Don't want to start a rumor. My wife just texted me. Said "you can ship a car to Turkey if you are moving". Of course she heard this from someone who heard it from someone else. Does anyone know about this? Would be nice to ship a nice car to Turkey. Thanks.


----------



## IamGreg (Sep 10, 2014)

Im not positive but I think you are allowed to bring your own car in only if if leaves Turkey after 6 months and I think you can only do this twice. I not 100% but thats what I heard Turkey changes things all the time so it may have changed.

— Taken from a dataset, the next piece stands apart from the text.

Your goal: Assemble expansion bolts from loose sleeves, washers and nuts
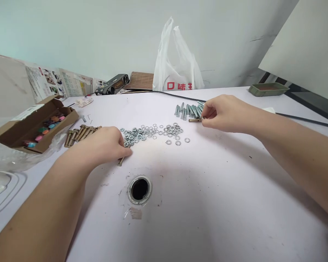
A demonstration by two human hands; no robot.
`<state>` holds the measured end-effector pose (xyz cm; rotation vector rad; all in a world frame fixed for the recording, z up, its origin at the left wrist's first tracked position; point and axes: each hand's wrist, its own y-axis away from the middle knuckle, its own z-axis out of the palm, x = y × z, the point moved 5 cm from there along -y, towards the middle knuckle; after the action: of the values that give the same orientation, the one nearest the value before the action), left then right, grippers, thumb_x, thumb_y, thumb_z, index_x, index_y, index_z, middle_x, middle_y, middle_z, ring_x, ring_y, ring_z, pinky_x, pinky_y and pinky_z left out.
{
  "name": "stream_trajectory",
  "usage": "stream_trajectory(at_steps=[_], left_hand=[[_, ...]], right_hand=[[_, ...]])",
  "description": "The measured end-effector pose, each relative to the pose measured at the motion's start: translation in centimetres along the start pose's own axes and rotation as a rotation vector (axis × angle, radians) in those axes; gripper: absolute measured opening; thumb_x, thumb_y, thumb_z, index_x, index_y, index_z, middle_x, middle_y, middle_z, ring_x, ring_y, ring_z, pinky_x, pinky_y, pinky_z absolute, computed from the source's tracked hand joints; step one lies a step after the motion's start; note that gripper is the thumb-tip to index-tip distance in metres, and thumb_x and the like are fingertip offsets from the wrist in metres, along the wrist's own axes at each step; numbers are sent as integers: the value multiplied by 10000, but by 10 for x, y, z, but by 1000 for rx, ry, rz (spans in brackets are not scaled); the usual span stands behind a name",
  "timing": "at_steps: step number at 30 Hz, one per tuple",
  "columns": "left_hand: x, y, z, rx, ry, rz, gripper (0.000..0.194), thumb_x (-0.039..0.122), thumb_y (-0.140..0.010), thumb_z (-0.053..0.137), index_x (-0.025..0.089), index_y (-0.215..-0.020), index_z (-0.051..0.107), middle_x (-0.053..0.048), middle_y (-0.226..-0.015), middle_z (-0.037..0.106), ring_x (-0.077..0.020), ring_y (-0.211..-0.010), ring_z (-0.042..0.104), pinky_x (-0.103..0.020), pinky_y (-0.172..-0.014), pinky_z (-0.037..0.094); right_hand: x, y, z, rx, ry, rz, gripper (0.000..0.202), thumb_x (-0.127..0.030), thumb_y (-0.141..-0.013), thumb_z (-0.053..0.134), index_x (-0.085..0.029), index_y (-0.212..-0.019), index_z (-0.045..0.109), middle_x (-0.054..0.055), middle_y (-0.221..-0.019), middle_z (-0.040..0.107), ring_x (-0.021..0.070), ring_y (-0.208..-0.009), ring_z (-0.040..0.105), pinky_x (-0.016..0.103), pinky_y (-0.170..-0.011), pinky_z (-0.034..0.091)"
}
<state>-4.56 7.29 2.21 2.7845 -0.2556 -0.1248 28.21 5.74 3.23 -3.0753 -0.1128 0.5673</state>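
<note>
Left hand [104, 145] by the nuts [131, 136], right hand [222, 113] beyond the washer pile [170, 131].
On the desk [207, 203], left of the washer pile and nearer, the left hand curls almost closed, a slim bolt [121, 161] at its fingertips; whether gripped, I cannot tell. Right of the pile and beyond, the right hand pinches a brass-coloured rod [194, 120]. The step looks like picking up or fitting small parts; the next move likely calls for careful fingertips.
</note>
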Motion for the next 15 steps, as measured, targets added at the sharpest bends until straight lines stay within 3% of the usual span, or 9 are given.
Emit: stream_trajectory(at_steps=[5, 9, 13, 15], left_hand=[[17, 6, 0, 150, -143, 1, 213, 327, -620, 539, 173, -514, 439, -93, -579, 505, -195, -508, 444, -311, -458, 273], [29, 11, -3, 209, -177, -13, 184, 291, -617, 513, 169, -541, 398, -118, -607, 515, -208, -537, 465, -308, -474, 282], [18, 21, -12, 155, -113, -72, 258, 328, -651, 512, 167, -482, 400, -96, -541, 501, -187, -466, 439, -306, -448, 277], [16, 28, -19, 195, -9, 29, 278, 327, -667, 523, 168, -461, 422, -67, -471, 461, -162, -399, 391, -296, -412, 234]], right_hand=[[-6, 0, 4, -11, -36, -4, 273, -302, -690, 647, -216, -945, 690, 64, -879, 646, 210, -713, 594, 313, -553, 422], [-4, 2, 2, -51, -19, 75, 163, -317, -736, 598, -213, -815, 697, 67, -783, 629, 192, -631, 563, 309, -525, 382], [4, 3, 1, -124, 25, 208, 162, -339, -771, 569, -199, -765, 649, 67, -675, 564, 153, -533, 472, 292, -491, 326], [6, 3, 4, -177, -30, 232, 148, -294, -765, 560, -198, -831, 650, 63, -698, 567, 152, -562, 491, 275, -500, 339]])
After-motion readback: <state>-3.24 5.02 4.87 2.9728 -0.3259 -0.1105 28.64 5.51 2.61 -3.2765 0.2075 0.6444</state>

I think it will be a BIG pain for you if you are staying permanently in Turkiye. 
You could also sell yours before you leave and buy a blue plate car but its a total pain in the butt.
Cheers
Greg


----------



## belgarath (Jul 15, 2011)

It will be a costly adventure to ship a car from the US. Why not sell it and buy something in Turkey?


----------



## ryan1428 (May 12, 2014)

Just trying to get all the info. Most of the cars I have been looking at cost twice as much in Turkiye as the US. Would rather ask the question before I leave.


----------



## IamGreg (Sep 10, 2014)

ryan1428 said:


> Just trying to get all the info. Most of the cars I have been looking at cost twice as much in Turkiye as the US. Would rather ask the question before I leave.


YES I would like to know more too as some specialty and classic cars are triple in Turkey. I know the import tax is something like 80% for bigger displacement vehicles and classic cars its something like 200% now WTF. I tried to talk to many people about importing cars to turkey and they all said forget it too hard to do and you might not ever see it again


----------